Me parecía increíble que Gillian hubiese terminado casada con un hombre al que quería pero no amaba y que este hubiese aceptado semejante deslealtad a su corazón. No alcanzaba a imaginar el dolor que pudo haberle supuesto.

—Yo quería a George, querida, y mucho. En más de una ocasión, antes de proponerme matrimonio, le hablé sobre Thomas, sobre lo que suponía aquel hombre en mi vida; aun así quiso seguir adelante, empeñado en ganarse mi corazón de la misma manera. Vivimos unos años asombrosos y no me arrepiento de haber disfrutado de su compañía.

—Bueno, eso también es cierto, fueron muy felices juntos y eso debería ser suficiente. —Sonreí zanjando la conversación.

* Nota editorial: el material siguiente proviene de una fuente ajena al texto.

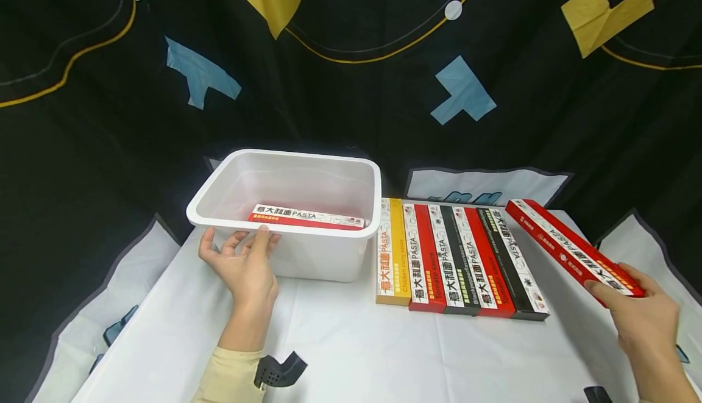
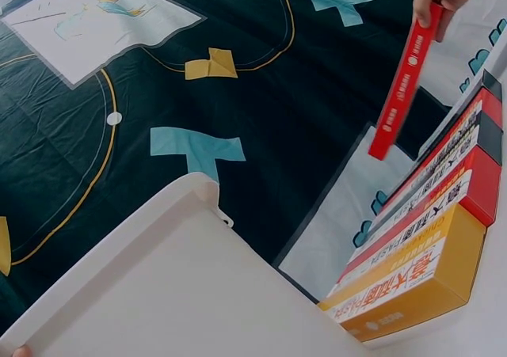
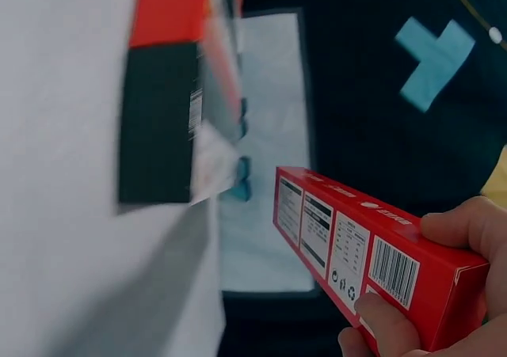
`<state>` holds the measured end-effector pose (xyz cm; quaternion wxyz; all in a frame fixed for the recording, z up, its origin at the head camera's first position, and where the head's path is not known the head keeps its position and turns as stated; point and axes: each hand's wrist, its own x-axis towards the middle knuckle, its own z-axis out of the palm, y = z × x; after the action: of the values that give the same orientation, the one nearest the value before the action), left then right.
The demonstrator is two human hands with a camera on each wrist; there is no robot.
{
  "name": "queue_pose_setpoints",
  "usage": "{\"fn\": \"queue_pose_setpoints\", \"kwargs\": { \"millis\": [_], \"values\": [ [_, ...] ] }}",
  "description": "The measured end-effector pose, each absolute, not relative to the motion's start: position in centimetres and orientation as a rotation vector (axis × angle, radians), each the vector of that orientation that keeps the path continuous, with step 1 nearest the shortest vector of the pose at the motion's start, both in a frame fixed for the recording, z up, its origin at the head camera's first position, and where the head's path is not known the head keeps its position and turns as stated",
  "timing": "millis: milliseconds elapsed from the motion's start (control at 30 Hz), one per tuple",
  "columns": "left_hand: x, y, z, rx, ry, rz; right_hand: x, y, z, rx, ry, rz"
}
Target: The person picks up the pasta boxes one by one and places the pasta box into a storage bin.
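My left hand (image 1: 244, 263) holds the front rim of a white plastic bin (image 1: 312, 256), its thumb tip up on the lip and the other fingers below it. Inside the bin lies a red and white pasta box (image 1: 307, 217). Off to the right, my right hand (image 1: 641, 305) grips one end of another red pasta box (image 1: 570, 247), raised and slanting away from me. The barcode side of that red box (image 3: 348, 254) faces the right wrist camera, with the thumb on one face and fingers on another.
Between bin and right hand, a row of pasta boxes lies side by side on the white table (image 1: 356, 342): a yellow box (image 1: 392, 253) at the left, red and black ones, then a black box (image 1: 512, 263) at the right end. A dark patterned cloth (image 1: 351, 104) hangs behind.
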<state>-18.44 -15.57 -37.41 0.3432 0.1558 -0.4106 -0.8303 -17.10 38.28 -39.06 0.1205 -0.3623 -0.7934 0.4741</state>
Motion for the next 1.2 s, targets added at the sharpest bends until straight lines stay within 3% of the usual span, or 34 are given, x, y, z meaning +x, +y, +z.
{"fn": "queue_pose_setpoints", "kwargs": {
  "millis": [800,1200],
  "values": [
    [-19.0,-15.6,-37.1,0.378,-1.05,-2.153,-19.0,31.3,-32.0,-0.379,-2.292,1.503],
    [-18.8,-15.7,-37.7,0.387,-1.026,-2.147,-20.0,24.8,-30.0,-0.01,-2.358,1.565]
  ]
}}
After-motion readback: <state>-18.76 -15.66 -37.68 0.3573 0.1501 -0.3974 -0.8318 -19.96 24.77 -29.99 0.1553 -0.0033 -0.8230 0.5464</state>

—¿Y las tuyas? ¿Cuáles son tus favoritas? —me preguntó.

—Nunca había tenido unas hasta mi llegada a la mansión. Recuerdo que allí, en el comedor, junto al piano, reposaban unas preciosas orquídeas. Supongo que se convirtieron en mis favoritas al no haberlas visto nunca antes en Inglaterra y, por supuesto, al pertenecer al señor Duncan. —Me sonrojé.

—Interesante. —Asintió con su cabeza levantándose del sillón.

—¿Qué es interesante? —pregunté girándome para ver a dónde se dirigía.

—Nada en absoluto, querida. Venga, marchemos.

Me levanté yo también sin rechistar y la seguí hasta la entrada donde acomodó un abrigo sobre mis hombros antes de abrir la puerta y salir al exterior. El viento soplaba con fuerza y el frío se colaba por mis huesos.

—Las aguas estarán revueltas, espero que mañana se encuentren en calma para que puedas tener un placentero viaje —comentó.

—No me diga eso, señora Harris —contesté, preocupada.

—Estamos en pleno invierno, querida, es algo de lo más normal.

Agarré su brazo y comenzamos a caminar por el arenoso sendero mientras intentaba calmar mis nervios por el viaje. No me gustaban los barcos, el único que había cogido en mi vida había sido el que me trajo hasta Maryland y lo había pasado bastante mal cuando la tormenta nos alcanzó mar adentro. Me prometí a mí misma que el de regreso a Inglaterra sería el último que cogería.